Matt s’approcha d’Elijah, lui saisit la main et le tira à lui pour qu’il se penche. Dès que le kinésithérapeute fut à sa hauteur et surtout à la portée de ses lèvres, Matt l’embrassa sans douceur, laissant son désir pour cet homme prendre le contrôle. Lorsqu’il entendit un gémissement de plaisir sortir de la bouche d’Elijah, il mit encore plus d’ardeur à la tâche. Leurs langues s’entrelaçaient, se cherchant l’une l’autre, dansant ensemble des pas qu’elles semblaient avoir pratiqués des heures durant. Bien vite, les deux hommes furent haletants.

En cours de route, Elijah l’avait soulevé et assis sur la table de massage. Glissé entre ses deux cuisses écartées, Elijah se frottait et s’appuyait contre lui. Matt adorait cette sensation. Ces bras autour de son cou, ces doigts qui passaient inlassablement dans ses courts cheveux bruns au niveau de sa nuque, lui procuraient une joie immense. Quand Elijah se recula d’un pas, Matt le ramena abruptement vers lui et attaqua de nouveau cette bouche tentatrice. Il ne pouvait pas s’arrêter, ne voulait pas, et vu la réponse passionnée d’Elijah au baiser, il était clair que le kinésithérapeute ressentait la même chose que lui.

Les mains de Matt qui reposaient jusqu’à maintenant sur les hanches d’Elijah, descendirent plus bas. Il prit les fesses rondes dans le creux de ses paumes, puis pressa fortement l’homme contre lui. À travers le tissu de son short et celui du jean de son compagnon, Matt pouvait sentir leurs érections l’une contre l’autre. Il n’avait jamais rien ressenti de tel émotionnellement, tout était si intense. De nouveau, Elijah émit un petit son à peine perceptible, lui signalant le plaisir qu’il retirait de leur position. S’enhardissant, l’ancien soldat glissa une main conquérante et tremblante d’anticipation sur la bosse qui déformait le pantalon de son partenaire. Il appuya doucement et cette fois-ci, le gémissement qu’Elijah poussa fut clairement audible, tout comme la toux gênée provenant du seuil de la salle de massage.

Elijah s’éloigna avec précipitation et le regard de Matt se porta immédiatement sur l’intrus qui les avait surpris. Bon sang! Pesta Matt en lui-même. N’importe qui, mais pas lui. Pas le Directeur du Centre. Pas le grand patron d’Elijah. Ils étaient dans la merde jusqu’au cou, là. Et tout était de sa faute. C’est lui qui avait amorcé les choses aujourd’hui.
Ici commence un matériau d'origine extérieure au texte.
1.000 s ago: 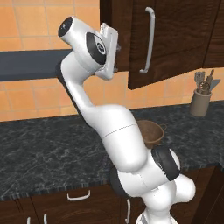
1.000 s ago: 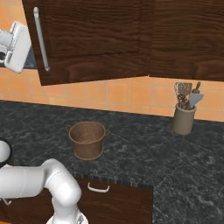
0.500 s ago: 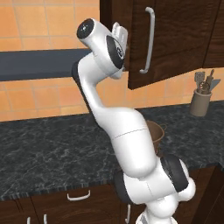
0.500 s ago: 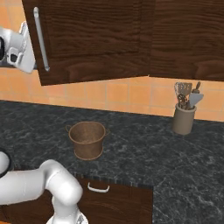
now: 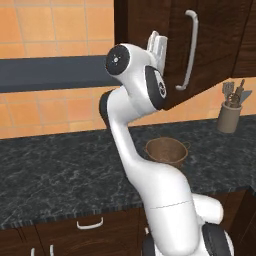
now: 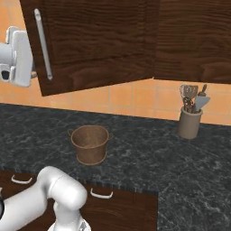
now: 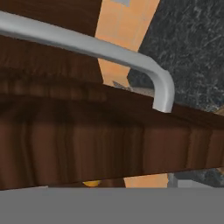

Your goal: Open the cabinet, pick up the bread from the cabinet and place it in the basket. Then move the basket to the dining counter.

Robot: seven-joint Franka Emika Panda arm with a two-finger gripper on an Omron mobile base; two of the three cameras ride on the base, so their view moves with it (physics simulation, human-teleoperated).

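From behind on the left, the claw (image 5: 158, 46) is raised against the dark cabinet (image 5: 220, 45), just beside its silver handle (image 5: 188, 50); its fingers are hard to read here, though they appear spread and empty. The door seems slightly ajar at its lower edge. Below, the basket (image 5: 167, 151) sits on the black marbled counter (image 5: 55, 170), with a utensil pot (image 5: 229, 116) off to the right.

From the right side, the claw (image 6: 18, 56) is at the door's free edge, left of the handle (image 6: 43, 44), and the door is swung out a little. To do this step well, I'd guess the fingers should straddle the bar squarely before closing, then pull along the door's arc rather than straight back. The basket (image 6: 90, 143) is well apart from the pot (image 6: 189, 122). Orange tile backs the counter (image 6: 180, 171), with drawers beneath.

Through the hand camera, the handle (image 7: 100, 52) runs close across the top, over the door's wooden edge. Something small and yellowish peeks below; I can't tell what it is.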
Matt se mit à rougir quand il réalisa que si le Directeur était arrivé à peine quelques minutes plus tard, il aurait eu la main plongée dans le jeans d’Elijah et aurait été en train de caresser le sexe long et dur qu’il avait senti au travers de l’épais tissu. Oh! Bordel! Ça, ça aurait été encore plus embarrassant!

Néanmoins, depuis toujours, l’agressivité et la colère avaient été ses exutoires, c’est donc naturellement qu’elles revinrent en force dans ce moment humiliant, tant pour lui que pour Elijah.

— Putain, qu’est-ce que vous foutez là? Cracha-t-il comme un chat sauvage.

— Calmez-vous, Monsieur Snow, répliqua le Directeur. Elijah, j’espère que ce genre de chose ne se reproduira pas entre les murs de ce Centre. Si je venais à avoir connaissance d’une récidive, Monsieur Snow serait dans l’obligation de changer de kinésithérapeute.

— Si vous pensez à congédier Elijah à cause de mes conneries, je vous jure que… commença furieusement Matt avant de se faire interrompre par le Directeur.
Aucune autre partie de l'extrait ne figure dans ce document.